You are viewing a plain text version of this content. The canonical link for it is here.
Posted to commits@hudi.apache.org by si...@apache.org on 2023/01/25 07:52:42 UTC

[hudi] branch master updated: [HUDI-2118] Skip checking corrupt log blocks for transactional write file systems (#6830)

This is an automated email from the ASF dual-hosted git repository.

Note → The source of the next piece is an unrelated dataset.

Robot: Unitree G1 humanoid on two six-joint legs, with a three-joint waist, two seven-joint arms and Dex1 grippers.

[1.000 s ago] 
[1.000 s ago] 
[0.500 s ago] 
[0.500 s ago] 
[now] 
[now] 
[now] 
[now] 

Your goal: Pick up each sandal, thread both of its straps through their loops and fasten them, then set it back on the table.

sivabalan pushed a commit to branch master
in repository https://gitbox.apache.org/repos/asf/hudi.git


The following commit(s) were added to refs/heads/master by this push:
     new 65044d38fbe [HUDI-2118] Skip checking corrupt log blocks for transactional write file systems (#6830)
65044d38fbe is described below

commit 65044d38fbefc6af644be02197bb8b1911746202
Author: Bowen Zhu <bo...@gmail.com>
AuthorDate: Tue Jan 24 23:52:33 2023 -0800

    [HUDI-2118] Skip checking corrupt log blocks for transactional write file systems (#6830)
    
    Skip checking corrupt log blocks for transactional write file systems
    
    Impact
    The benchmark results show corrupted block check could be 100's of msecs for larger file sizes.
    This change would boost block read by 100's of ms per block.
    
    Co-authored-by: sivabalan <n....@gmail.com>
---
 .../org/apache/hudi/common/fs/StorageSchemes.java  | 67 +++++++++++++--------
 .../hudi/common/table/log/HoodieLogFileReader.java |  7 +++
 .../common/functional/TestHoodieLogFormat.java     | 70 ++++++++++++++++++++++
 3 files changed, 118 insertions(+), 26 deletions(-)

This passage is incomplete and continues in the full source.